When John identifies a strategic exit point, he will send you an alert with specific trade information as to what security to sell, when to sell it, and at what price. Most often, it will be to TAKE PROFITS, but, on rare occasions, it will be to exercise a STOP LOSS at a predetermined price to adhere to strict risk management discipline.
Trade Alert - (GS) – TAKE PROFITS
Sell the Goldman Sachs (GS) June 2021 $320-$330 vertical bull call spread at $9.95 or best
Closing Trade
6-2-2021
expiration date: June 18, 2021
Portfolio weighting: 10%
Number of Contracts = 12 contracts
Since we added this position two weeks ago, the shares of Goldman Sachs have gone up virtually every day. We are now a monster $52 above the nearest strike price.
We are now in the enviable place where we have captured 96.67% of the maximum potential profit.
To continue on from here would be madness. As my late mentor, Morgan Stanley’s legendary Barton Biggs, told me, always lease the last five cents of a move for the next guy.
I am therefore selling the Goldman Sachs (GS) June 2021 $320-$330 vertical bull call spread at $9.95 or best.
Buy coming out here you get to take home an impressive $1,740 or 17.06% in only 10 trading days. Well done, and on to the next trade!
If you can’t do options, buy the stock on the next big dip. I expected Goldman Sachs to make it to $400 this year.
I am making a fortune in the stock market.
You are making a fortune in the stock market.
Goldman Sachs is making a fortune in the stock market.
That makes me want to buy Goldman Sachs, which is profiting immensely off of the current bull market.
The company just announced earnings and they couldn’t be more pristine.
Q1 net revenues came to an eye-popping $7.7 billion. Earnings per share amounted to $18.60, up an astonishing 500% from a year ago. Return on equity was 31%. It doesn’t get any better than that.
DO NOT USE MARKET ORDERS UNDER ANY CIRCUMSTANCES.
Simply enter your limit order, wait five minutes, and if you don’t get done, cancel your order and lower your offer by 5 cents with a second order.

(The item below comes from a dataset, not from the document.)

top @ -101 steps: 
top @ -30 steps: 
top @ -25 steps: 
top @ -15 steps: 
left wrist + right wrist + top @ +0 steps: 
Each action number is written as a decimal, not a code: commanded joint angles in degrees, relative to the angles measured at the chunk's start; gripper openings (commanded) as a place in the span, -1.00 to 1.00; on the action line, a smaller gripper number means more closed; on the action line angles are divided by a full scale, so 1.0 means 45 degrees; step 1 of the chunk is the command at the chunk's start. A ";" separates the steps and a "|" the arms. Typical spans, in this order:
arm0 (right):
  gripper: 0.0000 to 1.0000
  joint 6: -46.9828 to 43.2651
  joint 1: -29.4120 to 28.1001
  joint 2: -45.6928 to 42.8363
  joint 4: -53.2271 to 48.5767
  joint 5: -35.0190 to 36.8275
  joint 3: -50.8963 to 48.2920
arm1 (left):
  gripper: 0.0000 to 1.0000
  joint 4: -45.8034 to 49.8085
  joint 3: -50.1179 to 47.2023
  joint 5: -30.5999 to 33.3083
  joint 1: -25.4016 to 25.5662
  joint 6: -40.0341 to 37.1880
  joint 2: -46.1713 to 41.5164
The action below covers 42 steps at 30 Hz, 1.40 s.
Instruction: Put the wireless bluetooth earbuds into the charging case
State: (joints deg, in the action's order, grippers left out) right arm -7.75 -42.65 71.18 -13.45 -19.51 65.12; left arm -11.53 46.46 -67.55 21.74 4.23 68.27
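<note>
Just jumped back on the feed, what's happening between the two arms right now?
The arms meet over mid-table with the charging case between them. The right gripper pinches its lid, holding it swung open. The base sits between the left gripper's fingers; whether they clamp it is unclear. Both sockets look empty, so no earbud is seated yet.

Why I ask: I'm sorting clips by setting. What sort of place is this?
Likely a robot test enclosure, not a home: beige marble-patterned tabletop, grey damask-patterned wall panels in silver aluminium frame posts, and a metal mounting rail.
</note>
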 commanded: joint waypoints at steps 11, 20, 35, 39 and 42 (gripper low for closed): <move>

This was a bet that Goldman will not trade below $330 by the June 18 option expiration day in 22 trading days.
Here are the specific trades you need to exit this position:
Sell 12 May 21 (GS) $320 calls at………................….………$62.00
Buy to cover short 12 May 21 (FCX) $330 calls at………....$52.05
Net Proceeds:………..…….………..…...................……….….....$9.95
Profit: $9.95 - $8.50 = $1.45
(12 X 100 X $1.45) = $1,740 or 17.06% in 10 trading days.
If you are uncertain about how to execute an options spread, please watch my training video by clicking here.
The best execution can be had by placing your bid for the entire spread in the middle market and waiting for the market to come to you. The difference between the bid and the offer on these deep in-the-money spread trades can be enormous.
Don’t execute the legs individually or you will end up losing much of your profit. Spread pricing can be very volatile on expiration months farther out.
Keep in mind that these are ballpark prices at best. After the alerts go out, prices can be all over the map.